> What the task asks
Among the entries below, find the lines with "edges" and copy them.

> Entries shown
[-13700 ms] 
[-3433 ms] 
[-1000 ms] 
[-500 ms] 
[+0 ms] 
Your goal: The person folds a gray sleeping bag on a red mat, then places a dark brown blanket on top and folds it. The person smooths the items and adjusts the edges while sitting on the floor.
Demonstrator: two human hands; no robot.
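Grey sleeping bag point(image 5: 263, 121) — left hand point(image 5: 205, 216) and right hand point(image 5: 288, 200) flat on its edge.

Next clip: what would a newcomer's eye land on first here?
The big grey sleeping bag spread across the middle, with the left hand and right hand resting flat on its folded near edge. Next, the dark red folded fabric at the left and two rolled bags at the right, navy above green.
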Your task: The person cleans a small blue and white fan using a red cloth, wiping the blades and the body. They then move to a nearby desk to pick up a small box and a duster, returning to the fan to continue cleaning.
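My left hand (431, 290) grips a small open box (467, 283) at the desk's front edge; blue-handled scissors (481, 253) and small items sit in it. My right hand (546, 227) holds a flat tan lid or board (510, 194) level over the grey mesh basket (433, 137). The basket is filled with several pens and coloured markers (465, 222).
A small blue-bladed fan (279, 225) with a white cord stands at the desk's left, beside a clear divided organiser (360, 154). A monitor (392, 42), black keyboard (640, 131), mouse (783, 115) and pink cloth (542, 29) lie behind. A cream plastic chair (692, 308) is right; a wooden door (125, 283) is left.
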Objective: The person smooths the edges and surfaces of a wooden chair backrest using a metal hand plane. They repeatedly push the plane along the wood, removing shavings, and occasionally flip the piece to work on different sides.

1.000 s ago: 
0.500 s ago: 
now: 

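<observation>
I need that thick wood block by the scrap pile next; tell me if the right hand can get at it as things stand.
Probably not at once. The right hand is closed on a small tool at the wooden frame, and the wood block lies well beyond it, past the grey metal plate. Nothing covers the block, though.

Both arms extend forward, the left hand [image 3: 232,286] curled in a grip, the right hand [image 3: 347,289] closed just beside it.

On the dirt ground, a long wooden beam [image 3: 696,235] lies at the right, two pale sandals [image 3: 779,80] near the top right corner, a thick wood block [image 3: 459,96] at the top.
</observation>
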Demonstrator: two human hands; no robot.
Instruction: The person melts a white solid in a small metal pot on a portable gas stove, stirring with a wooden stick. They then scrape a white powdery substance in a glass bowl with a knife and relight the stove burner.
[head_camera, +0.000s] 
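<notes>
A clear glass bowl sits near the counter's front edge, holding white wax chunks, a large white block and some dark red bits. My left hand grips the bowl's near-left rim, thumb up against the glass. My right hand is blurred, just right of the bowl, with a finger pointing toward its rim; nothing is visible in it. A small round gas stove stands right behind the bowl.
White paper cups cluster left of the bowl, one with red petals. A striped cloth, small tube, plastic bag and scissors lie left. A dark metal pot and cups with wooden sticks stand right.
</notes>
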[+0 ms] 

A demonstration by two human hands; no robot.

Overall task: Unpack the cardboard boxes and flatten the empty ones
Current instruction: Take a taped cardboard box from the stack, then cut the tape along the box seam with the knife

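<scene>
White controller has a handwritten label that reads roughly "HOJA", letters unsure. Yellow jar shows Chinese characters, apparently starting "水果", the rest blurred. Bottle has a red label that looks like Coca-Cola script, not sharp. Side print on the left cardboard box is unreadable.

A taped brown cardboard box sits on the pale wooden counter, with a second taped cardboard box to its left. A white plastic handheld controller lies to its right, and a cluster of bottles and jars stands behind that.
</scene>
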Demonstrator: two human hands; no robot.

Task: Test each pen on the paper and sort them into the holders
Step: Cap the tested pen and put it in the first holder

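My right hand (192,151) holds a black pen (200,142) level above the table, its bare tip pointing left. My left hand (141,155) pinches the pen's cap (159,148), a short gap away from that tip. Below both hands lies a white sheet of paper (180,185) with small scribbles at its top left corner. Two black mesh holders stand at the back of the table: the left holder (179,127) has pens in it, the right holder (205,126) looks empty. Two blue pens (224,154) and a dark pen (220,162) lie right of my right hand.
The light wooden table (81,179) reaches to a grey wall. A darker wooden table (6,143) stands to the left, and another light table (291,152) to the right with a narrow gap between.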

> Expected output
Your goal: The person folds a gray sleeping bag on a red mat, then places a dark brown blanket on top and folds it. The person smooths the items and adjusts the edges while sitting on the floor.
Objective: The person smooths the edges and surfaces of a wooden chair backrest using a metal hand plane. They repeatedly push the plane along the wood, removing shavings, and occasionally flip the piece to work on different sides.

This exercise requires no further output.